The SearchEngine class handles all search operations for the RAG system, including vector search, keyword search, and hybrid search functionality.

Class Definition

SearchEngine

from agent.rag.search_engine import SearchEngine
from agent.rag.config import Config
from agent.rag.database_manager import DatabaseManager

config = Config()
db_manager = DatabaseManager(config)

search_engine = SearchEngine(config, db_manager)

Constructor

__init__(config, database_manager)

Initialize the search engine with configuration and database access.
config
Config
Configuration object containing search settings
database_manager
DatabaseManager
Database manager for executing queries
Initialization includes:
  • Loading the embedding model (SentenceTransformer)
  • Creating a thread pool executor for CPU-bound embedding operations
  • Configuring hybrid search parameters
from agent.rag.search_engine import SearchEngine
from agent.rag.config import Config
from agent.rag.database_manager import DatabaseManager

# Create dependencies
config = Config()
db_manager = DatabaseManager(config)

# Initialize search engine
search_engine = SearchEngine(config, db_manager)

Core Methods

search_similar_chunks(query, max_results=None, target_quarter=None)

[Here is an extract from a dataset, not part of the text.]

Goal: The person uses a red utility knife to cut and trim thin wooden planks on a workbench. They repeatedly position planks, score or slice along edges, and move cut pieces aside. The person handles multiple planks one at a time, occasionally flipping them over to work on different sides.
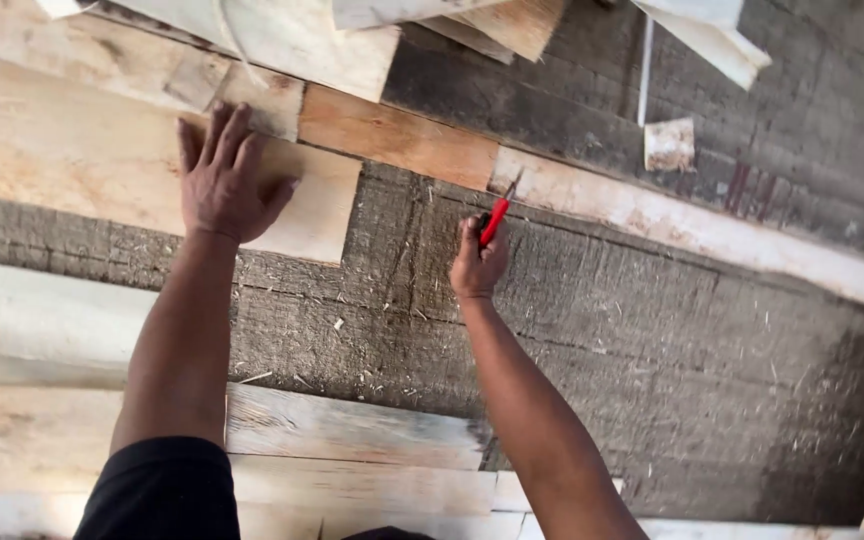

Search for similar chunks using hybrid vector + keyword search with optional quarter filtering.
query
str
Search query text
max_results
int
default:"None"
Maximum number of results to return. If None, uses chunks_per_quarter from config (default: 15)
target_quarter
str
default:"None"
Target quarter for filtering (e.g., “2025_q1”). Use “multiple” or None for no quarter filter
Returns: List[Dict[str, Any]] - List of chunk dictionaries with similarity scores
This is a synchronous method. For async contexts, use the async version of search methods.
# Basic search
results = search_engine.search_similar_chunks(
    query="What is Apple's revenue?",
    max_results=20
)

# Search specific quarter
results = search_engine.search_similar_chunks(
    query="AI strategy",
    target_quarter="2025_q1"
)

# Search all quarters
results = search_engine.search_similar_chunks(
    query="Financial performance",
    target_quarter="multiple"
)

encode_query_async(query)

Generate query embedding asynchronously using thread pool executor.
query
str
Query text to encode
Returns: np.ndarray - Query embedding vector
This method prevents blocking the event loop while encoding queries, making it suitable for async contexts.
import asyncio

async def search_with_embedding():
    # Generate embedding asynchronously
    embedding = await search_engine.encode_query_async(
        "What is Microsoft's cloud revenue?"
    )
    
    # Use embedding for custom search
    # embedding.shape -> (1, 384) or (1, 768) depending on model
    return embedding

result = asyncio.run(search_with_embedding())

Advanced Search Methods

search_with_queries_async(queries, target_quarters, target_quarter, ticker=None)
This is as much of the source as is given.